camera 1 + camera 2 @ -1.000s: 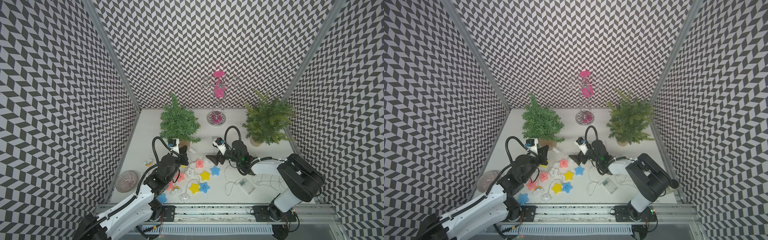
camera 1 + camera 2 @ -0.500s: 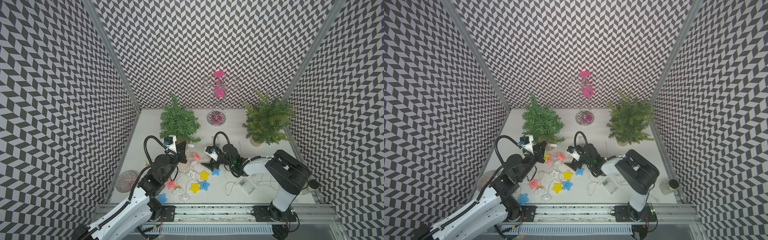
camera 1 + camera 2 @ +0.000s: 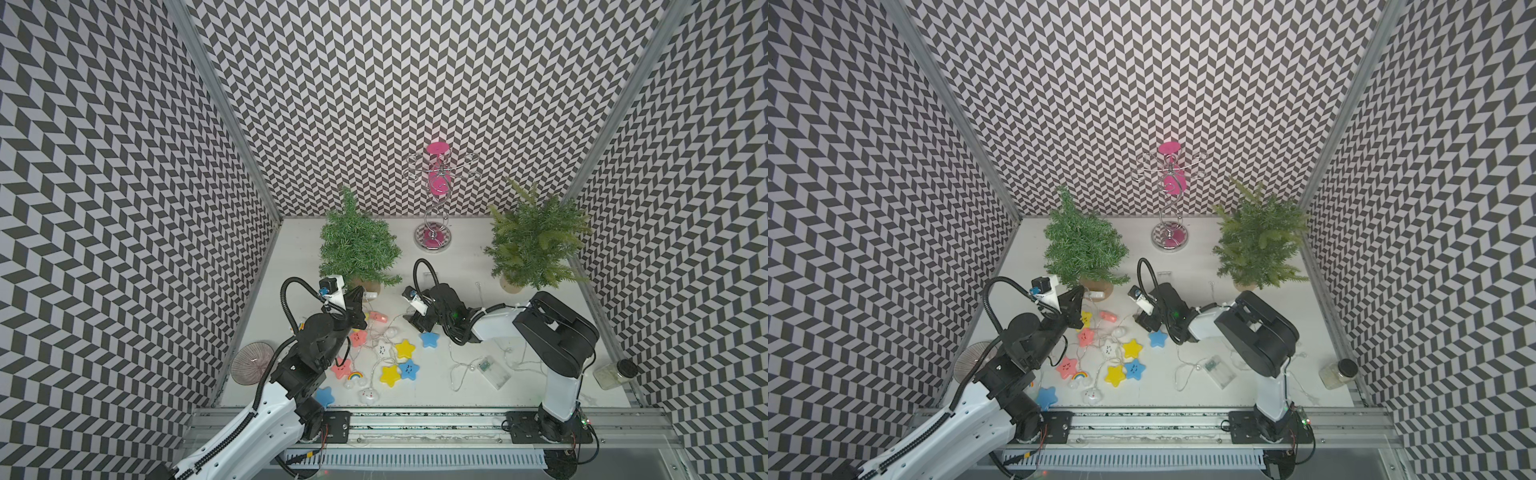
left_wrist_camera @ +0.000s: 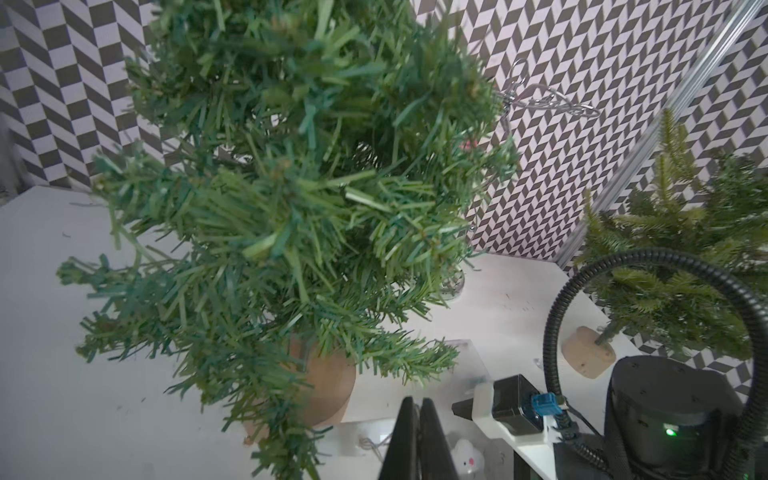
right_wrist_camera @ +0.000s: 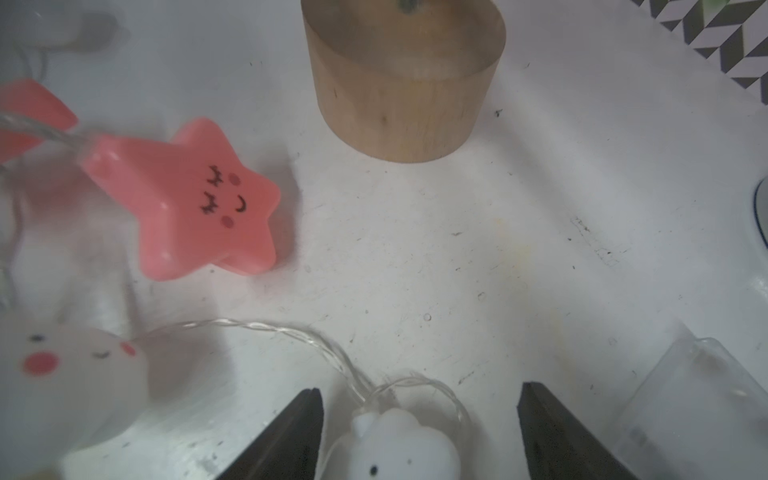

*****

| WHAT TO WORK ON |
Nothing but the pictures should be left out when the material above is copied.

| RESPONSE |
camera 1 + camera 2 @ -1.000s: 
camera 1 + camera 2 @ -0.500s: 
camera 1 + camera 2 @ +0.000s: 
left_wrist_camera @ +0.000s: 
right_wrist_camera @ +0.000s: 

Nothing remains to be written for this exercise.